The proposed change is the subject of heated debate between the SBA and the lenders that actually make the loans. SBA administrator Hector Barreto describes the gambit as a way to save taxpayers money and free the program from dependency on the sometimes-disruptive congressional appropriation process. He has a point: this past January, for example, the program was temporarily shut down after it ran out of funding authority following Congress’s failure to pass a fiscal 2004 budget by the end of fiscal 2003.
Barreto’s critics argue that a self-funding program will require higher user fees, making loans unaffordable for some borrowers and potentially driving some lenders out of the program. They also question whether 7(a) would actually be more stable outside the appropriation process. Chris Lehnes, vice president of business development at CIT Small Business Lending, notes that even though the SBA’s smaller 504 real estate and capital equipment lending program is self-funding, “there are still battles every year over fees and how much that program can fund.”

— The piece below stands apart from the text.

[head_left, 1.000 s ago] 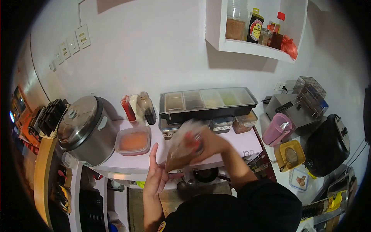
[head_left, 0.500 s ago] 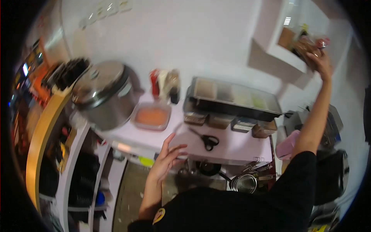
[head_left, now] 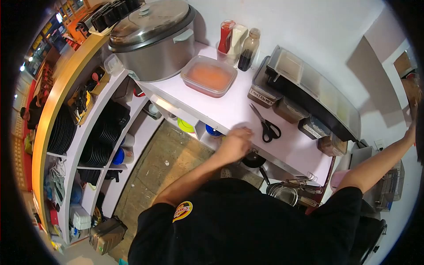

This latest brouhaha comes at a time when the SBA is approving 7(a) loans at a record pace. It took the agency just over 10 months in the fiscal year ended September 30, 2004, to guarantee more loans — 67,493 — than it had in all of fiscal 2003. With fiscal 2004 winding down, the SBA was on pace to guarantee loans worth a total of $12.7 billion, versus $8.8 billion in fiscal 2003. The maximum loan amount is $2 million.
Lenders and Borrowers Both Benefit
The 7(a) program is popular with owners of small businesses because it allows them to put less equity into deals than conventional bank loans would require, and because it offers longer payback terms and access to financing for higher-risk ventures, such as fast-food restaurants and other small retail operations.
Lenders like the program because it helps them leverage their capital. The SBA guarantees 50 percent to 85 percent of the typical 7(a) loan, and lenders can sell the guaranteed portion in a thriving secondary market, which lets them write more loans than would otherwise be permitted.